[Instructions for the task]: Please output the section of the listing below that opens with the line containing "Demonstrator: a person" and closes with the line containing "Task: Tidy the", exactly and with nothing else.

[Provided data]:
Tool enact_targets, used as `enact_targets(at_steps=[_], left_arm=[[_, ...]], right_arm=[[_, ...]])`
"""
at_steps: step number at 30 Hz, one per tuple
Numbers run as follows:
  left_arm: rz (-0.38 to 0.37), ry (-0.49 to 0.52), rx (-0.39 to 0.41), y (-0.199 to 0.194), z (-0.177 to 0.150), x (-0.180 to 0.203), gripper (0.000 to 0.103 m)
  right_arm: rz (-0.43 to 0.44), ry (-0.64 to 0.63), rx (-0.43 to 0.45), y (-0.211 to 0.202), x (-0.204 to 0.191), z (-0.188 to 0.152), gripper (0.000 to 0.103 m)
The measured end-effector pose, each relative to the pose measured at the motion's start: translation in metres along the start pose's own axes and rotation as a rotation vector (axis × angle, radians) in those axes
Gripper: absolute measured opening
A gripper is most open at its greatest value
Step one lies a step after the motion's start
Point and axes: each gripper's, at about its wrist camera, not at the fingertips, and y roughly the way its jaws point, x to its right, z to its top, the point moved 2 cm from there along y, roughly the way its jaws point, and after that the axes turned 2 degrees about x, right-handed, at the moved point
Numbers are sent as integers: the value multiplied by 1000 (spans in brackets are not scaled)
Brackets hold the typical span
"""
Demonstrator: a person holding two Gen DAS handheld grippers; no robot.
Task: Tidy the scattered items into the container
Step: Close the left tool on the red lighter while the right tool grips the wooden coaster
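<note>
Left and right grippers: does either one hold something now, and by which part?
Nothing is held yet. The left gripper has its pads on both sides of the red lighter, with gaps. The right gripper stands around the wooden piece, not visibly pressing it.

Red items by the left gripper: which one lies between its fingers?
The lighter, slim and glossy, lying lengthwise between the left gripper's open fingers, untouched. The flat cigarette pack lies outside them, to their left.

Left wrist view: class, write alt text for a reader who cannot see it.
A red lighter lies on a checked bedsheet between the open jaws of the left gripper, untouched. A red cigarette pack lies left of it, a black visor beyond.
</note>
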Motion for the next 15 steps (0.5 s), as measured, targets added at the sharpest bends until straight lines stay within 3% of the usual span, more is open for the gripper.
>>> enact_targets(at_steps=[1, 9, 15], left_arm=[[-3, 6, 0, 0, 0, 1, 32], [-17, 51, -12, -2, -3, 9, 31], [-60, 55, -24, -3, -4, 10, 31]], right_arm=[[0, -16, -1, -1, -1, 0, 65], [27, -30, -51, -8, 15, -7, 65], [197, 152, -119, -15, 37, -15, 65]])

[Exercise answer]:
Demonstrator: a person holding two Gen DAS handheld grippers; no robot.
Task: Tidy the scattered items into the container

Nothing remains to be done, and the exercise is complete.